# WHAT TO PRODUCE
Could you print exactly the lines of the listing below, starting at the line that has "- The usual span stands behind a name" and ending at the line that has "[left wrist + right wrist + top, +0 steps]", and only those lines?

##### DATA EXCERPT

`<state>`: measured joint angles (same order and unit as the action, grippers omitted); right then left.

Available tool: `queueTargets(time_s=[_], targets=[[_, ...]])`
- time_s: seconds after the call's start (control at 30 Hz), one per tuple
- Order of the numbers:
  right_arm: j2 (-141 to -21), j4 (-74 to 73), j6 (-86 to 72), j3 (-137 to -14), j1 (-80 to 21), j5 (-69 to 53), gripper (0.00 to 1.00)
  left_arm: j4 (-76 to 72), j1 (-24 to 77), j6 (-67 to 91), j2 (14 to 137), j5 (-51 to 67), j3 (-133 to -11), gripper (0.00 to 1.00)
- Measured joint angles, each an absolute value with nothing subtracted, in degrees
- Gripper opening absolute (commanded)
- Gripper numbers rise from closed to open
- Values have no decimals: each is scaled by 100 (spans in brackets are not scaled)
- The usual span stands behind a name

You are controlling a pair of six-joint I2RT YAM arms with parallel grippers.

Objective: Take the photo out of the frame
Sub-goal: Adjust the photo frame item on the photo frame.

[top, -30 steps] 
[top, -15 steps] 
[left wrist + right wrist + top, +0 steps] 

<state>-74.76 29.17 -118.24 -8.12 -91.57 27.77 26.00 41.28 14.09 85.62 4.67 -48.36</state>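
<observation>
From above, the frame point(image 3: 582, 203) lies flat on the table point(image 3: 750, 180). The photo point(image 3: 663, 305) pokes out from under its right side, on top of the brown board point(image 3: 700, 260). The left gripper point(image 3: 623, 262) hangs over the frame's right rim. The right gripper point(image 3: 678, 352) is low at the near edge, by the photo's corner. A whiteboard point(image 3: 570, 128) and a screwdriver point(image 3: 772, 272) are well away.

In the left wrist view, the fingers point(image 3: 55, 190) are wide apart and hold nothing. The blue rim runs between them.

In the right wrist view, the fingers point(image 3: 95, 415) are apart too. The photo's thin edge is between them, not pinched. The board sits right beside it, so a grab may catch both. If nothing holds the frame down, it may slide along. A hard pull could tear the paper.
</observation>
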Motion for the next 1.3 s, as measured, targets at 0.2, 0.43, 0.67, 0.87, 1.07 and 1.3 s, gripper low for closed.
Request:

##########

# ANSWER FOR THIS EXERCISE
- The usual span stands behind a name

You are controlling a pair of six-joint I2RT YAM arms with parallel grippers.

Objective: Take the photo out of the frame
Sub-goal: Adjust the photo frame item on the photo frame.

[top, -30 steps] 
[top, -15 steps] 
[left wrist + right wrist + top, +0 steps] 

Nothing remains to add to the answer.